● DATASET ENTRIES:
========

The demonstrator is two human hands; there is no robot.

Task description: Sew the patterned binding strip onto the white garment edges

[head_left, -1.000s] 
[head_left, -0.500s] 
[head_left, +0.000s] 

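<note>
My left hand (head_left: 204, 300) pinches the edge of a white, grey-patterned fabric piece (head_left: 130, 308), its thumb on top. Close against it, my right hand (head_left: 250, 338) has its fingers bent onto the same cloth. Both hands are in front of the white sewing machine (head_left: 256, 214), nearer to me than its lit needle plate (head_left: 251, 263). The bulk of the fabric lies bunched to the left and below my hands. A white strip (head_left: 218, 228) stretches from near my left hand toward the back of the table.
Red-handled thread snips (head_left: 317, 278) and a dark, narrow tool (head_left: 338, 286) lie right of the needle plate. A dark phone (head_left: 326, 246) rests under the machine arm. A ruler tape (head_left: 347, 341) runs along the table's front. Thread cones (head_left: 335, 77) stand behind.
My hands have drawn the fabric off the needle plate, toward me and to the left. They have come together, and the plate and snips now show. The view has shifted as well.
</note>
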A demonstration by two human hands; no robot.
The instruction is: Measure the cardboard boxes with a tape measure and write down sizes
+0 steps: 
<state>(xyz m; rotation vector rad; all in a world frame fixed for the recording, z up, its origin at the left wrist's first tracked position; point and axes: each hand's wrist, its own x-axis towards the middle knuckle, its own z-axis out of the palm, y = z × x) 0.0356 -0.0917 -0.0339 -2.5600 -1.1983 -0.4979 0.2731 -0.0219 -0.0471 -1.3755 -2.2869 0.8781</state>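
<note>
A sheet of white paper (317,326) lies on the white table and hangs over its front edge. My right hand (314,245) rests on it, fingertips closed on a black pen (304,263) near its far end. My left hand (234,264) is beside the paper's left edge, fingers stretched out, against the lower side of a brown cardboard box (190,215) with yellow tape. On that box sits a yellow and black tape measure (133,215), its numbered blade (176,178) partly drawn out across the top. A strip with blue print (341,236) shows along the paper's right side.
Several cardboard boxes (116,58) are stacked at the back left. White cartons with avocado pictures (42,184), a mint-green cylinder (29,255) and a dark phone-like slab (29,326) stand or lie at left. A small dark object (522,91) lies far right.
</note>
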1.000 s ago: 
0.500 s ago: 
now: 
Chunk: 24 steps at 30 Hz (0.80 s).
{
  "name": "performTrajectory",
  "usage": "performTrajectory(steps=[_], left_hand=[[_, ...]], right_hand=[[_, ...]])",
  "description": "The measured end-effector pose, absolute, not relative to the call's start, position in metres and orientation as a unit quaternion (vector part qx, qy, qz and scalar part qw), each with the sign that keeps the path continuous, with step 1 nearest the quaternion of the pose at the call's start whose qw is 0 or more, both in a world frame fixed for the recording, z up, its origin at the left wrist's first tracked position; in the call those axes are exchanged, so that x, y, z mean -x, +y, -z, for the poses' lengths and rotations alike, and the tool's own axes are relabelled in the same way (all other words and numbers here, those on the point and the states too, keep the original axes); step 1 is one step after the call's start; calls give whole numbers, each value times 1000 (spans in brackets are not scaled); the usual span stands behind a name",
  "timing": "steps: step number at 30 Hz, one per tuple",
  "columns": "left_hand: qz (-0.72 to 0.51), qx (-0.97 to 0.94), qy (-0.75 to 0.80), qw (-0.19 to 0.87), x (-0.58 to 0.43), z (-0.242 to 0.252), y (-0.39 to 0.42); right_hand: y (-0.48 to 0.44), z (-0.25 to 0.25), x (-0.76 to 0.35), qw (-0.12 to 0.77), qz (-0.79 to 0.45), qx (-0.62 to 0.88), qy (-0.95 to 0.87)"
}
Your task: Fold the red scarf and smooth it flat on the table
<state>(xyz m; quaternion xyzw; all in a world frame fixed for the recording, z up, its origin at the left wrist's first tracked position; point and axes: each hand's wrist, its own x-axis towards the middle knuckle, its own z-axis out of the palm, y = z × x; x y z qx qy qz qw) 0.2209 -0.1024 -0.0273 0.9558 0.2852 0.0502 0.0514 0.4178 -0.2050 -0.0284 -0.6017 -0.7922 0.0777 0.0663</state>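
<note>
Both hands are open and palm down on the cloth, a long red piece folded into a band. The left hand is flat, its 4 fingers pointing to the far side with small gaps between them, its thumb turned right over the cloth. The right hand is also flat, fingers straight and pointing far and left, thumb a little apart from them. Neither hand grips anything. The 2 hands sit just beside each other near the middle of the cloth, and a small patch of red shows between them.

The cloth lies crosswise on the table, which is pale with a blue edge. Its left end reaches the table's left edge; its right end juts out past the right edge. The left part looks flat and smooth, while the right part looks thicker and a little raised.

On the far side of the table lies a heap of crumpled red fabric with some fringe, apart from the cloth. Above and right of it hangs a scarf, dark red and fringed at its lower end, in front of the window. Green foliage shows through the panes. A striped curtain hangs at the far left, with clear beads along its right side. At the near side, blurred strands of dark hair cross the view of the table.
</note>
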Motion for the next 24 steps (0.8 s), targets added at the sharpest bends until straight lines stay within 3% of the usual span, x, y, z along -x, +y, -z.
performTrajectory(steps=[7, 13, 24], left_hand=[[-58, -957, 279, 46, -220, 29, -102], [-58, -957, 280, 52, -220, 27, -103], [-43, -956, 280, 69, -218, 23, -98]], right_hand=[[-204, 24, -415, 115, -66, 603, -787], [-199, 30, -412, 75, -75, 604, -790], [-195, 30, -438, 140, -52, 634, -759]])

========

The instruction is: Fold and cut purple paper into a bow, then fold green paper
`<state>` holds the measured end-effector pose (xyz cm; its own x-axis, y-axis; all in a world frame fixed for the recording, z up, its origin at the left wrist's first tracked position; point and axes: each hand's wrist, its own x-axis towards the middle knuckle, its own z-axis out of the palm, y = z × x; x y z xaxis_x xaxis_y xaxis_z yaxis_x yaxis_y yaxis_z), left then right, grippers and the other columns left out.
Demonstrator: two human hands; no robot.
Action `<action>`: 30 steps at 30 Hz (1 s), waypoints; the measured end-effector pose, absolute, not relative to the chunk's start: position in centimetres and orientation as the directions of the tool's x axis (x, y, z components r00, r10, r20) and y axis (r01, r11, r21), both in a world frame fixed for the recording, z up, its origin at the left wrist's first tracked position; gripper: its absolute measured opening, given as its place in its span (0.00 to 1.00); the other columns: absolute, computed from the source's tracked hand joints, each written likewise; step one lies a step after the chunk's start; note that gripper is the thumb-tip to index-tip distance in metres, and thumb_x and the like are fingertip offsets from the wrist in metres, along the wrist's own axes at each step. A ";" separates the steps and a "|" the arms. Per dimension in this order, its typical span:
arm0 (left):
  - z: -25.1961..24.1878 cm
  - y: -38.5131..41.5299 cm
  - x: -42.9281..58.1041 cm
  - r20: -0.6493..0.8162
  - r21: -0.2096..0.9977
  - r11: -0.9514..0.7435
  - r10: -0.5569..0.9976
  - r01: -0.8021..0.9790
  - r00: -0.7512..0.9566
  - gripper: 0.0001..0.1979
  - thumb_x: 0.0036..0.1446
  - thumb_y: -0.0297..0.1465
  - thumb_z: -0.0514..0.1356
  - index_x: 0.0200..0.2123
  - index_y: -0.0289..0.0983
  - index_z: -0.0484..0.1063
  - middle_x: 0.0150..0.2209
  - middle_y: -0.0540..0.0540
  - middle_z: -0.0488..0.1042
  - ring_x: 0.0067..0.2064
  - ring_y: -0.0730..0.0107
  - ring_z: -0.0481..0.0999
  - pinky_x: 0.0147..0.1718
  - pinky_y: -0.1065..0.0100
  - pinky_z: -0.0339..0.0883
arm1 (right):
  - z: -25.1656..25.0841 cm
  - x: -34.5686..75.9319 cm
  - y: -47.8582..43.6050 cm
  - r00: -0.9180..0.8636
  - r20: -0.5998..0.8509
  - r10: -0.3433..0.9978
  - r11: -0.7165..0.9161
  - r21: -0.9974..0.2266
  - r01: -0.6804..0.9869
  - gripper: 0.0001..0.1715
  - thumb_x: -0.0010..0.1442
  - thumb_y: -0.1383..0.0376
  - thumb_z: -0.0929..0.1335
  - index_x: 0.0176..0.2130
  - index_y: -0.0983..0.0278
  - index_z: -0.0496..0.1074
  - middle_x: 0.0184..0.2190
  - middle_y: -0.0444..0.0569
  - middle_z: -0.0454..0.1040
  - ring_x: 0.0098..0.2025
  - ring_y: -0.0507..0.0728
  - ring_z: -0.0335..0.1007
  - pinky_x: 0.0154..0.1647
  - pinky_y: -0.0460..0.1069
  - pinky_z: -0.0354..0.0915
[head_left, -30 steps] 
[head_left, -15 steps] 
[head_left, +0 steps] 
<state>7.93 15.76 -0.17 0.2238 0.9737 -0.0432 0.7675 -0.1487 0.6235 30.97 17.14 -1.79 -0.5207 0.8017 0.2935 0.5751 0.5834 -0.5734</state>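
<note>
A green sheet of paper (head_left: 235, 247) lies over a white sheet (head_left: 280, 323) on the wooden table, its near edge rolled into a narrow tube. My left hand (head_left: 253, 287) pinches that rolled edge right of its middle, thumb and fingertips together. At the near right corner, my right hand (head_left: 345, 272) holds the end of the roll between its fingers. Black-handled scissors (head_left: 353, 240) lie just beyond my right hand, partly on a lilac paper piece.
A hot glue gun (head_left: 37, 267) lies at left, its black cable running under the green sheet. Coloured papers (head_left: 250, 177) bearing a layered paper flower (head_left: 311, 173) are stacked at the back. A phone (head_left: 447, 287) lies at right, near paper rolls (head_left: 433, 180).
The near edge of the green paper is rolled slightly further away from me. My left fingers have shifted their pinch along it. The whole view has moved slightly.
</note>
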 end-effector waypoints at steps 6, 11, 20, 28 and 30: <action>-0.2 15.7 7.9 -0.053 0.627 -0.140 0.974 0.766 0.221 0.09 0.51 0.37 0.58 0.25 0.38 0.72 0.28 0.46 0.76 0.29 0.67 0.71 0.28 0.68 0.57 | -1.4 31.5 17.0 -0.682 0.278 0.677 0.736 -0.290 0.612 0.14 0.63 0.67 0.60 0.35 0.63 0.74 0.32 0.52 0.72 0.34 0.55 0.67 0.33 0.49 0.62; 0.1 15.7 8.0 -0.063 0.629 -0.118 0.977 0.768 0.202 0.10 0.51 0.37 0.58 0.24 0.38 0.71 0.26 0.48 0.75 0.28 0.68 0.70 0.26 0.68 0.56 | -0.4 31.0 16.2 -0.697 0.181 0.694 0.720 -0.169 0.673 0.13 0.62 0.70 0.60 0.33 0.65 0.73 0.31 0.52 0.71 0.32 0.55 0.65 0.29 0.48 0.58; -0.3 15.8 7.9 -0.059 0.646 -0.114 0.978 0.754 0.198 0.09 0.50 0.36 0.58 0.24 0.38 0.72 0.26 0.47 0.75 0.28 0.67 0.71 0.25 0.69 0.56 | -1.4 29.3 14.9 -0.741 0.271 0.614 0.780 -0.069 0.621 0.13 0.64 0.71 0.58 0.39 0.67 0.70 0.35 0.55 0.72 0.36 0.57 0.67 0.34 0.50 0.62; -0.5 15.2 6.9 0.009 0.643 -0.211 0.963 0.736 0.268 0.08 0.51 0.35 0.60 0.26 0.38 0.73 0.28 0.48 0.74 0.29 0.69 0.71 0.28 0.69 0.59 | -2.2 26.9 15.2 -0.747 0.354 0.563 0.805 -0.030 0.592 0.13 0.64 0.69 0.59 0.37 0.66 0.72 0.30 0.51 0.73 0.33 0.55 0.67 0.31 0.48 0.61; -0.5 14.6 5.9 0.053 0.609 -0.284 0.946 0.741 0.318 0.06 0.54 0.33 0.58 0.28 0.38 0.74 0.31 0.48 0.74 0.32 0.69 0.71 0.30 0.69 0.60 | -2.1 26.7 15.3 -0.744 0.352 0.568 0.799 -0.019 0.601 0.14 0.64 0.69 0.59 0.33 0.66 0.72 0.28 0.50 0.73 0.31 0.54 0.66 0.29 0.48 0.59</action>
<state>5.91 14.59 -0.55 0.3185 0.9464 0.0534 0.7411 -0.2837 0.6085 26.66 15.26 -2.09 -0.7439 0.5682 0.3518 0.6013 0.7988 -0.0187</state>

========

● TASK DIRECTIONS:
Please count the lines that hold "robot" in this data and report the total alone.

● EXPECTED OUTPUT:
3